Activity:
Each entry below is to be duplicated precisely.

....

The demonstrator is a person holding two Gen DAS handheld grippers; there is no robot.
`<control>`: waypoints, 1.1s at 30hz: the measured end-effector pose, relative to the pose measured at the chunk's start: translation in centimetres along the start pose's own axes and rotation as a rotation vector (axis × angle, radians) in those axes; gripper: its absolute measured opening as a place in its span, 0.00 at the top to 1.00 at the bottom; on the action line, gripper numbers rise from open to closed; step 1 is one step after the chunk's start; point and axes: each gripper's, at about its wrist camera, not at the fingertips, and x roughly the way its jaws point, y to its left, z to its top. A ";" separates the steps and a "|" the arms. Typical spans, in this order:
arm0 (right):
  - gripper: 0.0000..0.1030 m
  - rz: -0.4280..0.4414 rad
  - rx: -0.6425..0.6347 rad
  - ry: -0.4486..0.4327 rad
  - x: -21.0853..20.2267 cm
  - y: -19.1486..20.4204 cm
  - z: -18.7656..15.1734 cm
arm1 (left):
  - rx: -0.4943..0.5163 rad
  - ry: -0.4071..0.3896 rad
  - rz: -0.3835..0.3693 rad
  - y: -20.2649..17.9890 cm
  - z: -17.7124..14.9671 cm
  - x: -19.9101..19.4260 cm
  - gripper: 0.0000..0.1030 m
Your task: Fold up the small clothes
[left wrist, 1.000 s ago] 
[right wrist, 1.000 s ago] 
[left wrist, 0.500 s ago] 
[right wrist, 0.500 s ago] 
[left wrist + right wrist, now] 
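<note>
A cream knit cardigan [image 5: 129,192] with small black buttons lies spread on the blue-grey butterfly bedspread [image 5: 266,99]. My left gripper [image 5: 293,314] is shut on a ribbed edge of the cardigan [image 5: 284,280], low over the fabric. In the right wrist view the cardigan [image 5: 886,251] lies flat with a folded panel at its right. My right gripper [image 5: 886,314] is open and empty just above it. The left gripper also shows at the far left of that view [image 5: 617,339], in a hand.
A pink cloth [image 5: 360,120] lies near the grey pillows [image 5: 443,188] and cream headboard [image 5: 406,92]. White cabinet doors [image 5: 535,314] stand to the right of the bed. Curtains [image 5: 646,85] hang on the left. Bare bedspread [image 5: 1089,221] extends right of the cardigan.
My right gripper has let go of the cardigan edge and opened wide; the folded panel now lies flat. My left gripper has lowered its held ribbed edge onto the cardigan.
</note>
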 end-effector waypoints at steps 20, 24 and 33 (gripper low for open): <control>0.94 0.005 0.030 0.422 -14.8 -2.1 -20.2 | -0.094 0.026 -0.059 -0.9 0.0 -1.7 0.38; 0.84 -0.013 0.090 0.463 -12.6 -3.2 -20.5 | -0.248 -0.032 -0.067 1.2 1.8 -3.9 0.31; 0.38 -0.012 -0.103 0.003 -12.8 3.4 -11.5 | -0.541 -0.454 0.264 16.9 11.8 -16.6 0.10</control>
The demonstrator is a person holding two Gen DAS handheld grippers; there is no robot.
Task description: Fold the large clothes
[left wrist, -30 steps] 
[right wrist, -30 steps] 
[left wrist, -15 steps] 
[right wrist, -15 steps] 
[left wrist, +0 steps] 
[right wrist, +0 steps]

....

Answer:
The demonstrator is a person holding two Gen DAS handheld grippers; there is no robot.
`<control>`: waypoints, 1.1s at 30hz: the measured end-effector pose, relative to the pose measured at the chunk's start: translation in centimetres along the start pose's own axes and rotation as a rotation vector (axis × angle, radians) in those axes; gripper: its absolute measured opening as a place in its span, 0.00 at the top to 1.00 at the bottom; on the action line, gripper numbers rise from open to closed; step 1 is one step after the chunk's start; point and axes: each gripper's, at about its wrist camera, not at the fingertips, and x roughly the way its jaws point, y to its left, z to its top. A ";" separates the steps and a "|" the arms. Typical spans, in this order:
arm0 (right):
  - gripper: 0.0000..0.1030 m
  - rz: -0.4280..0.4414 rad
  - rx: -0.6425..0.6347 rad
  - ry: -0.4486..0.4327 rad
  - x: -21.0853..20.2267 cm
  - y: -19.1486..20.4204 cm
  - z: -18.7656..15.1734 cm
arm1 (left):
  - rx: -0.4943..0.5163 rad
  - ry: -0.4071..0.3896 rad
  - rz: -0.3835..0.3693 rad
  - y: -20.2649..17.9890 cm
  - z: -17.7124..14.9671 cm
  - x: -19.9101..19.4260 cm
  - gripper: 0.0000..0.1030 m
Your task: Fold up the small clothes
[left wrist, 1.000 s ago] 
[right wrist, 1.000 s ago] 
[left wrist, 0.500 s ago] 
[right wrist, 0.500 s ago] 
[left wrist + right wrist, now] 
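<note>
A cream knit cardigan [image 5: 129,192] with small black buttons lies spread on the blue-grey butterfly bedspread [image 5: 266,99]. My left gripper [image 5: 293,314] is shut on a ribbed edge of the cardigan [image 5: 284,280], low over the fabric. In the right wrist view the cardigan [image 5: 886,251] lies flat with a folded panel at its right. My right gripper [image 5: 886,314] is open and empty just above it. The left gripper also shows at the far left of that view [image 5: 617,339], in a hand.
A pink cloth [image 5: 360,120] lies near the grey pillows [image 5: 443,188] and cream headboard [image 5: 406,92]. White cabinet doors [image 5: 535,314] stand to the right of the bed. Curtains [image 5: 646,85] hang on the left. Bare bedspread [image 5: 1089,221] extends right of the cardigan.
My right gripper has let go of the cardigan edge and opened wide; the folded panel now lies flat. My left gripper has lowered its held ribbed edge onto the cardigan.
</note>
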 end-effector waypoints at steps 20, 24 and 33 (gripper low for open): <control>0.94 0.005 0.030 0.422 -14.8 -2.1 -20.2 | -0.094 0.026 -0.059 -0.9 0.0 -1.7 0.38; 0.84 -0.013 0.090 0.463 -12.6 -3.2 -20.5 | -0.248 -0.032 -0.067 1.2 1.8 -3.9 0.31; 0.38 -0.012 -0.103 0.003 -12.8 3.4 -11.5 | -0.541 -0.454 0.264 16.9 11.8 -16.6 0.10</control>
The demonstrator is a person holding two Gen DAS handheld grippers; there is no robot.
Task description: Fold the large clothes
[left wrist, -30 steps] 
[right wrist, -30 steps] 
[left wrist, -15 steps] 
[right wrist, -15 steps] 
[left wrist, +0 steps] 
[right wrist, +0 steps]

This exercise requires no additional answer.